12.6.1 Pearson correlation coefficient

Sometimes the Pearson correlation coefficient r is a poor measure of the degree of association within a data set. Outliers and non-linearity are two problem cases.

Consider first a data set where there is a very strong association between variables, but where the data set contains an outlier, and then a data set where there is a strong but non-linear association between variables. Here we mean by ‘strong’ that knowing the value of one variable gives you a very good idea of the value of the other.

The outlier in the left-hand figure above brings the correlation coefficient down to 0.08, which is close to zero. The correlation coefficient in the right-hand figure is similarly small at -0.443, despite that there is a strong association between the x and y data. The reason is that the association is non-linear.

12.6.2 Spearman’s rank correlation coefficient r_Sp

The Spearman’s rank correlation coefficient is a valid measure of the association between two variables providing their relationship is monotonic - that is, continuously rising or flat, or continuously falling or flat. Linear relationships are monotonic, so the Spearman’s rank correlation coefficient is always a useful (if not necessarily the most powerful - Pearson would trump it if it could be used) measure of association for such cases, but it will still be valid when the relationship is monotonic but non-linear, whereas the Pearson correlation coefficient would not be.

Spearman’s rank correlation coefficient r_Sp can also be be used for ordinal data, whereas Pearson’s r coefficient cannot be. This makes it very useful in much of ecology, animal behaviour and environmental studies where ordinal scales are commonly used.

12.7 When is it appropriate to calculate a correlation coefficient?

So, to sum up, we note that the Pearson correlation coefficient is a measure of linear association, not of association in general.

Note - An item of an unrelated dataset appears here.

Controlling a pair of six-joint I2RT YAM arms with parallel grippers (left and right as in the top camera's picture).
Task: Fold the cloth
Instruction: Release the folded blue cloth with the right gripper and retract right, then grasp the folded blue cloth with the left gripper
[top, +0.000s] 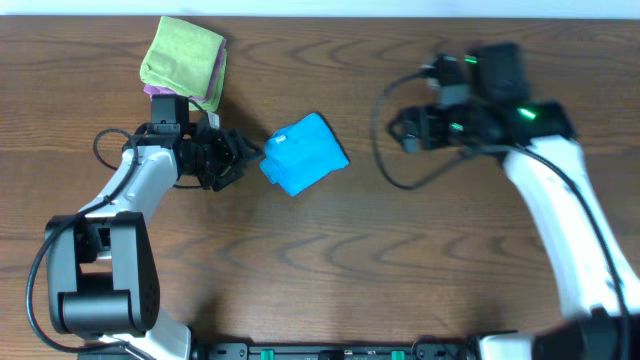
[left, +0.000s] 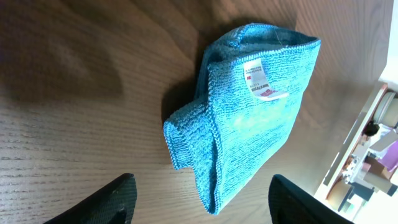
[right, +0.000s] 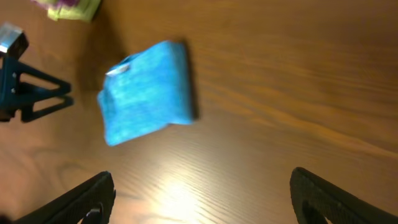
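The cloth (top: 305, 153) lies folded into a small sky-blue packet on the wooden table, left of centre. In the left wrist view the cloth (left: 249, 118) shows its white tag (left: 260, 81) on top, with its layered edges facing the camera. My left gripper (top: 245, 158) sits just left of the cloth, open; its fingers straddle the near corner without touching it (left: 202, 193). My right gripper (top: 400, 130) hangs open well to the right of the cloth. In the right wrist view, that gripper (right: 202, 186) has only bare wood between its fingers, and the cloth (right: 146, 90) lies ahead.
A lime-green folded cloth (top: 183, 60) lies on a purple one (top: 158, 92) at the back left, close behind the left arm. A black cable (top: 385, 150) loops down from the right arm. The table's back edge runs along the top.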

At least, this is true if you are calculating the Pearson correlation coefficient. If your data are not suitable for that and you decide to calculate the Spearman’s Rank correlation coefficient, then the condition is relaxed somewhat: there might be but there no longer needs to be a linear relationship between the two variables, but there must at least be a monotonic one. That means that, as one variable increases, the other should either increase or remain constant, or decrease or remain constant. There should be no peaks or troughs in the data.

12.8 Association is not the same thing as causation

A very important and often repeated point to note is that correlation measures the degree of linear (Pearson) or monotonic (Spearman) association. But association is not the same as causation. Two entities can have a strong degree of monotonic or linear association without there being any causal relation between the two. There could be a confounding variable that underlies the association.

For example you would probaly find a strong positive correlation between the number of pubs in towns and the nubmer of churches. You would be mistaken, however, in thinking that this provides evidence that drink drives people to religion, or the reverse, since there is a very obvious confounding variable underlying this association, which is the population of the towns: the more people, the more pubs, the more churches, the more of pretty much anything.

That said, if you spot a strong association beween two variables, it may be an indicator of a causal relationship, so it is at least worth pausing for thought to decide whether this is worthy of further investigation.

Be careful though, as spurious correlations can easily arise. See Spurious Correlations for many amusing examples of these.

12.9 Examples

12.9.1 Adult human heights

Here we use data from Our World in Data: Human Height

The figure below shows the mean heights of adult men vs adult women in many different countries who were born in 1996. There is a strong positive and linear correlation between these heights (r_sp = 0.941, p < 0.001). The Spearman’s rank correlation coefficient is calculated because the male mean heights are not normally distributed among themselves.

12.9.2 Cyclones

Cyclones are areas of low atmospheric pressure around which steep gradients in air pressure can cause strong winds to develop, which in turn may create large waves if the cylone is over the oceans. Depending on where they occur, these storms are variously also known as hurricanes and typhoons. Here we consider whether the peak wind speeds are associated with the depth of the low pressure at the eye of the storm, and whether the peak wave sizes are associated with how wide the storm is. If the answer to either of these questions is yes, then an outcome of practical importance - wind speed, wave height - can be predicted at least in part by a variable that can be measured easily - pressure, distance.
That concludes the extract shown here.